Please copy every line below that contains the string "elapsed".
[[ SOURCE INFORMATION open ]]
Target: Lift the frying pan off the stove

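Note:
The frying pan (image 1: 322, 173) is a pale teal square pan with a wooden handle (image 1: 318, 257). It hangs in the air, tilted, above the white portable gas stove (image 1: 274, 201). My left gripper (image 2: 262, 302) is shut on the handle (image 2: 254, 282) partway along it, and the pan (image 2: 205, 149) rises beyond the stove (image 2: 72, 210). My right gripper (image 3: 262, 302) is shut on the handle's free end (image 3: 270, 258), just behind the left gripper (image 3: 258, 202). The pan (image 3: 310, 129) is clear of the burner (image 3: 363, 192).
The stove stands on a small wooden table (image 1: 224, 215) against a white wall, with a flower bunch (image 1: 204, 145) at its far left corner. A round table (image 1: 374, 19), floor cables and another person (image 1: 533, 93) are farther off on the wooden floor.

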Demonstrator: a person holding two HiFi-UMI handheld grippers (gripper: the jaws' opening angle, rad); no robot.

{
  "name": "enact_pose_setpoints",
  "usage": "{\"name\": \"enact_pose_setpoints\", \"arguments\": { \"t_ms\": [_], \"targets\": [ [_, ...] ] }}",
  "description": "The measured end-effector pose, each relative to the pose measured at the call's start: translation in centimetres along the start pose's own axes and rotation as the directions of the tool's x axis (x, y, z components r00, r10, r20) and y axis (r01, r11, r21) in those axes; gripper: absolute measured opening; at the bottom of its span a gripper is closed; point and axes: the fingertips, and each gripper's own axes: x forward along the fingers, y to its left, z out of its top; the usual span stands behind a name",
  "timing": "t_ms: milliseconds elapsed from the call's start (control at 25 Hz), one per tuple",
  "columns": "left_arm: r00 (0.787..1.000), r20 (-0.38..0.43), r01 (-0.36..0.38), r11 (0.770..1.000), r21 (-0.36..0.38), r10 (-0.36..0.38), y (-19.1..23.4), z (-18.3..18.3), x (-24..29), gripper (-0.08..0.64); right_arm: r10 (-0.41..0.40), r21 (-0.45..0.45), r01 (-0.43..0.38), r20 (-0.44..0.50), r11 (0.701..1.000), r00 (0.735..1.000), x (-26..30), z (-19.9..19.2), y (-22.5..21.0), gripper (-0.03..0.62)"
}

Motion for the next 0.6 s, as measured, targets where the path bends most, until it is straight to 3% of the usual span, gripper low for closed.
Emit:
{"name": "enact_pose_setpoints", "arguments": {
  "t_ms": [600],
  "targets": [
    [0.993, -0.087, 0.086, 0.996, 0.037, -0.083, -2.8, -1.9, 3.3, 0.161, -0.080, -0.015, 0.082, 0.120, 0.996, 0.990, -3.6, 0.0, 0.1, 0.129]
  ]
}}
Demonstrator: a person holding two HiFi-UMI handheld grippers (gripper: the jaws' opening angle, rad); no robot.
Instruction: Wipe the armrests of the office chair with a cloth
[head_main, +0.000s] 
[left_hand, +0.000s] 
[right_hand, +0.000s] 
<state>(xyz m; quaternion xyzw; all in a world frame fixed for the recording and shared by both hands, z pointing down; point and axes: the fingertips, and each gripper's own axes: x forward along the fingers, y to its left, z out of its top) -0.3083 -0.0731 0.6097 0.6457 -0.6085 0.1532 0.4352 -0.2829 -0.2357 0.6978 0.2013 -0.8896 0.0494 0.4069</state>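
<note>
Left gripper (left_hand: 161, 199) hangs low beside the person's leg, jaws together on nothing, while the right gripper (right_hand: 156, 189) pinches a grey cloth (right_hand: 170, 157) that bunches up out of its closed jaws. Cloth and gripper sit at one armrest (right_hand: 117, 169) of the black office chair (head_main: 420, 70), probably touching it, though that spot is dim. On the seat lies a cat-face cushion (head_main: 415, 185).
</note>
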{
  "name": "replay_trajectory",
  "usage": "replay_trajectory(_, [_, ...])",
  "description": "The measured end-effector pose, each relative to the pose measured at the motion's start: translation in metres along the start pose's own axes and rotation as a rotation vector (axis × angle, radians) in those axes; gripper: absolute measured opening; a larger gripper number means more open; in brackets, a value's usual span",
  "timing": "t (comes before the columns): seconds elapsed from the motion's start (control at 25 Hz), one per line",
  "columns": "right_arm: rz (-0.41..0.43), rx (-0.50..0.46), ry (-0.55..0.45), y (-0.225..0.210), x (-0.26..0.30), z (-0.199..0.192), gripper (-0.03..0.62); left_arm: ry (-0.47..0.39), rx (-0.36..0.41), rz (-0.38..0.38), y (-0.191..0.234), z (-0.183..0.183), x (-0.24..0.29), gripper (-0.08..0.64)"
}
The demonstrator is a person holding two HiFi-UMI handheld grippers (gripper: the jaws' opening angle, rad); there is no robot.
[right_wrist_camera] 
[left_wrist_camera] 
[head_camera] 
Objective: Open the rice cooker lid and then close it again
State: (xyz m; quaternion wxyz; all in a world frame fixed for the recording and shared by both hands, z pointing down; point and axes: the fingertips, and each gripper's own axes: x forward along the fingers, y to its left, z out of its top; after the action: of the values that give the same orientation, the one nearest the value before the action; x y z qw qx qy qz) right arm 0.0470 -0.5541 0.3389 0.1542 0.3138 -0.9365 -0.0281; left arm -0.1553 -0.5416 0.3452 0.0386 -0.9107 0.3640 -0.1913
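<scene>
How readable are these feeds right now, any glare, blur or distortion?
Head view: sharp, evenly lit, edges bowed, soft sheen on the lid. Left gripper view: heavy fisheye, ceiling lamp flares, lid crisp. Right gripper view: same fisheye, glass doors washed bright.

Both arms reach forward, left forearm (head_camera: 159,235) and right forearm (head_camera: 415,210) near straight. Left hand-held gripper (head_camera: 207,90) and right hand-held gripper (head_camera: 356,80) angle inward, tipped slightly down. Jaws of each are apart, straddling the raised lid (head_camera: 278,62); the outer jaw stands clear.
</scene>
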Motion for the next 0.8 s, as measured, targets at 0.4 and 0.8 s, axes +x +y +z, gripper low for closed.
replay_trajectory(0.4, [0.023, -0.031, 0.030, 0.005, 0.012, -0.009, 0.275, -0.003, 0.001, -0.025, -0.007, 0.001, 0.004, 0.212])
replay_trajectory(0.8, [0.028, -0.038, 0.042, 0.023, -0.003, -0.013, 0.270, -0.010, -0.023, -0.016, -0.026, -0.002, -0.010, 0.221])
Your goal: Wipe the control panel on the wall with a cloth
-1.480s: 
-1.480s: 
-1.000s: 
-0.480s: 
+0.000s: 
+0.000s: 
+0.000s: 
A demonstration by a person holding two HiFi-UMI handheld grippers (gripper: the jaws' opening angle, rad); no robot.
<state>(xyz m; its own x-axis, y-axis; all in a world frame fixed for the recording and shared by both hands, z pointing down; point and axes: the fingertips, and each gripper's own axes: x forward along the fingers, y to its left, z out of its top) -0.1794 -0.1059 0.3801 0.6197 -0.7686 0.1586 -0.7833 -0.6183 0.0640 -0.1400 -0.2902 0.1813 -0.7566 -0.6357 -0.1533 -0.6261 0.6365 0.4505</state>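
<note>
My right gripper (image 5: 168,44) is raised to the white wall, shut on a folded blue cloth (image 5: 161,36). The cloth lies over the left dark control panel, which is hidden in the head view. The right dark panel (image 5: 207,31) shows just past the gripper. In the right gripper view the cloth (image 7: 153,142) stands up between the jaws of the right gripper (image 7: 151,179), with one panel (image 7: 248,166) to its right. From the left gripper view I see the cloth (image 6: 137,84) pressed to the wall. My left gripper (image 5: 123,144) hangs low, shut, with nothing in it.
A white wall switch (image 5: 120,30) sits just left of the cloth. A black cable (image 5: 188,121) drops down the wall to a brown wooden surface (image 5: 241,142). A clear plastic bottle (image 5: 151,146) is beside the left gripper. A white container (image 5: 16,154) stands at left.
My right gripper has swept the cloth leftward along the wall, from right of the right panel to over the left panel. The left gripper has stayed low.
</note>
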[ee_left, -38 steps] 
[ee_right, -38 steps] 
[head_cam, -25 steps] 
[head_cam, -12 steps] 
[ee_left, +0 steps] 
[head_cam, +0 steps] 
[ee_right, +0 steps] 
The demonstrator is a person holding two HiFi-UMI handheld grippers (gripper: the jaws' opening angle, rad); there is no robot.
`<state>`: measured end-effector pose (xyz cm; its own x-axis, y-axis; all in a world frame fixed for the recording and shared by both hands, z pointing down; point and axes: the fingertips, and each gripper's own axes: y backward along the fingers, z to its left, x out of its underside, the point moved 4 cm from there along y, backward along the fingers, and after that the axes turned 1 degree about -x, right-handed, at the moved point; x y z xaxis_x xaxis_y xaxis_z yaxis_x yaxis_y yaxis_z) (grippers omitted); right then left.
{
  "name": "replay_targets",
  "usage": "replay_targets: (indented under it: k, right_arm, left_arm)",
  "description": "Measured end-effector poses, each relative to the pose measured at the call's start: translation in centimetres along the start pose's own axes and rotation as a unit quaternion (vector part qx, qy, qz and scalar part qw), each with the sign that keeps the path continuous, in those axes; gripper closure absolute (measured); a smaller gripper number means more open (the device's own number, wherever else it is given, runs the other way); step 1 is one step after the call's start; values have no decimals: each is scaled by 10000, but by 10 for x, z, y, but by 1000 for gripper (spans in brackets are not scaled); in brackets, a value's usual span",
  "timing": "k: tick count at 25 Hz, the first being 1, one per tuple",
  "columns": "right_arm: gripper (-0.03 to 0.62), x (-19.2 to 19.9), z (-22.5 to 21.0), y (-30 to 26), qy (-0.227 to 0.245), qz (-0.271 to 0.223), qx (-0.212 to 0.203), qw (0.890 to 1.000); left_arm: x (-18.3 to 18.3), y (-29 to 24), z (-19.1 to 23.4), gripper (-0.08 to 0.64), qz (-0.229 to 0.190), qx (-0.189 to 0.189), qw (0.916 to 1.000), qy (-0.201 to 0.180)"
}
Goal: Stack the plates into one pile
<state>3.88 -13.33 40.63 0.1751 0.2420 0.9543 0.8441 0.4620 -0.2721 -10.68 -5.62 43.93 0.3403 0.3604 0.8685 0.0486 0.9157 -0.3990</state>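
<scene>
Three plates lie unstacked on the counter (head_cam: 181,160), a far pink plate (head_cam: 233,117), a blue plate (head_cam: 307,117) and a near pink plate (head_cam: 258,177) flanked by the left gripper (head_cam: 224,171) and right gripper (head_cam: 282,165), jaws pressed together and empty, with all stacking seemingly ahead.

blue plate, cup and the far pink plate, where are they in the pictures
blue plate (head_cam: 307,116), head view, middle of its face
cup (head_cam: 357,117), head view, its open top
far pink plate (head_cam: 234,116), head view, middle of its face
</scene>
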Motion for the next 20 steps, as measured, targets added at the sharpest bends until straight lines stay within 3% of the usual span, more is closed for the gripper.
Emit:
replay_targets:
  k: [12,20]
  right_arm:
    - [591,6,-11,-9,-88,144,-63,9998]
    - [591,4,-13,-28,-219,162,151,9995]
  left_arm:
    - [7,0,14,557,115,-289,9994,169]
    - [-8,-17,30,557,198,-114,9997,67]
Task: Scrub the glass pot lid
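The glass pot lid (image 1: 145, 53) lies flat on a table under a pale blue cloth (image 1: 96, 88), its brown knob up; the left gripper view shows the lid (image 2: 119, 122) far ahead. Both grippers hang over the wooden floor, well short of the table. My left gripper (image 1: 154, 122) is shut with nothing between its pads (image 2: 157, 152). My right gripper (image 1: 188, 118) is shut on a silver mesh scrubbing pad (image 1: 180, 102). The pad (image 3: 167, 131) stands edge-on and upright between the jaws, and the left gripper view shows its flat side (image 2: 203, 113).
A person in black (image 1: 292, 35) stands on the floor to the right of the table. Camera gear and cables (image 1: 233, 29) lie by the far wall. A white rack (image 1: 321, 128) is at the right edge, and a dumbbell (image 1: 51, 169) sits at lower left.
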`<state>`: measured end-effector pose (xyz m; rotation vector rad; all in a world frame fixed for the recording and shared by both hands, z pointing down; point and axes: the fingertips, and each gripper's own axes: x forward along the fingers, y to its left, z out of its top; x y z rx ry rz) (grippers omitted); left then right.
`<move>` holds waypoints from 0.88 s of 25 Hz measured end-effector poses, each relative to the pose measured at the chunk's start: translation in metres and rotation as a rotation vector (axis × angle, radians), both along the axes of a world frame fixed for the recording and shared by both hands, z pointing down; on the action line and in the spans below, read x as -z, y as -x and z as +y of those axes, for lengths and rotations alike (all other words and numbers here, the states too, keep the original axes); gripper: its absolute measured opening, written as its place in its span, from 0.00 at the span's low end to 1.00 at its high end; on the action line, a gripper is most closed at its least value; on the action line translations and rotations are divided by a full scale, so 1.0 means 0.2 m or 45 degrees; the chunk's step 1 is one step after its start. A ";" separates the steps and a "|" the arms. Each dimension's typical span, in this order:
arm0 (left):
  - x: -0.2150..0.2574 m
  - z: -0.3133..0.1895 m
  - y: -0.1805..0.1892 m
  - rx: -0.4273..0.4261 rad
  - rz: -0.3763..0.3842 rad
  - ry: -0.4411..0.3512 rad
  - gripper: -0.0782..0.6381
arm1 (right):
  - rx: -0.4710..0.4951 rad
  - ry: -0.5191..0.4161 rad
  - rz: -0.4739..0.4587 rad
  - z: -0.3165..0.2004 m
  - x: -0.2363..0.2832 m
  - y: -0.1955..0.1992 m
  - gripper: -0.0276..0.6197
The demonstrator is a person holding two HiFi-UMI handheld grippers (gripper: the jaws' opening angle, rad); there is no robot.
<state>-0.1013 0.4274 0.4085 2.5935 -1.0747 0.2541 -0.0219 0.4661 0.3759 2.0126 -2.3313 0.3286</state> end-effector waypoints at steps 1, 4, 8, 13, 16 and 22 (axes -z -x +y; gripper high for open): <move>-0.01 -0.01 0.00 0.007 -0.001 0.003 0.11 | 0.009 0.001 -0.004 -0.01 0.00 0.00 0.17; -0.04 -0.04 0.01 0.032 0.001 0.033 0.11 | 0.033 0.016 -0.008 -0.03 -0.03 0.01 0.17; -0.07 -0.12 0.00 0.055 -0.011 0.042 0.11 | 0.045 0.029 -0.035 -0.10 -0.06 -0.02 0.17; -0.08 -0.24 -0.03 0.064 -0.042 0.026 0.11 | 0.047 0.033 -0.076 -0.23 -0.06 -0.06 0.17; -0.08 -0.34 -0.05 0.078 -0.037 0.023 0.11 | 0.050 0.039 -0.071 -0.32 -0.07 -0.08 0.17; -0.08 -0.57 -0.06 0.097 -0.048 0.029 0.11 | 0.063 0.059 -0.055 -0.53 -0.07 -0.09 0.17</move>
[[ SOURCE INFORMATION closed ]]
== SOLUTION TO THIS EXERCISE ==
  "timing": "t_ms: milliseconds elapsed from the call's start (control at 25 Hz), one per tuple",
  "timing": "t (comes before the columns): seconds elapsed from the motion's start (control at 25 Hz), one per line",

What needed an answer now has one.